Ben & Jerry’s sues parent firm Unilever over sale of Israeli business to ‘protect social integrity’
Ice cream maker Ben & Jerry’s is suing parent firm Unilever in a bid to thwart the sale of its business in Israel to a local licensee, arguing the “social integrity” of the brand is at risk.
Unilever announced last week it had sold its interest in Ben & Jerry’s to Isreali licence-holder Avi Zinger, which would allow the ice creams to be sold in shops in the occupied West Bank.
In a lawsuit filed in a district court in New York, Ben & Jerry’s stated an injunction would be “essential to… protect the brand and social integrity Ben & Jerry’s has spent decades building”.

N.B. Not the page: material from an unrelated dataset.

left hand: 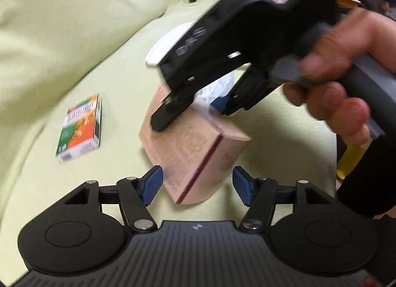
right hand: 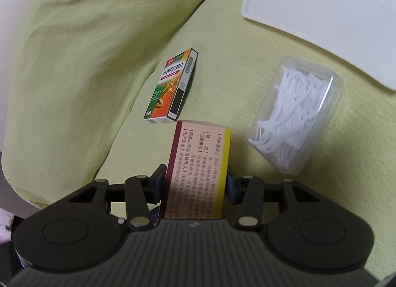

The ice cream brand has said Unilever’s decision was made without the consent of Ben & Jerry’s independent board.
This has gone against a principle that Ben & Jerry’s would be able to protect its founder’s values and reputation, agreed when Unilever snapped up the firm in 2000, the complaint stated.
In July last year, the brand declared it would no longer sell products in the Israeli-occupied Palestinian territories, arguing contuining to do so would be “inconsistent” with its ethos.
“As we said in our statement of 29 June, Unilever had the right to enter this arrangement. The deal has already closed. We do not comment on pending litigation,” a Unilever statement said.
Ben & Jerry’s said its board voted 5-2 to sue, while two Unilever representatives protesting the decision.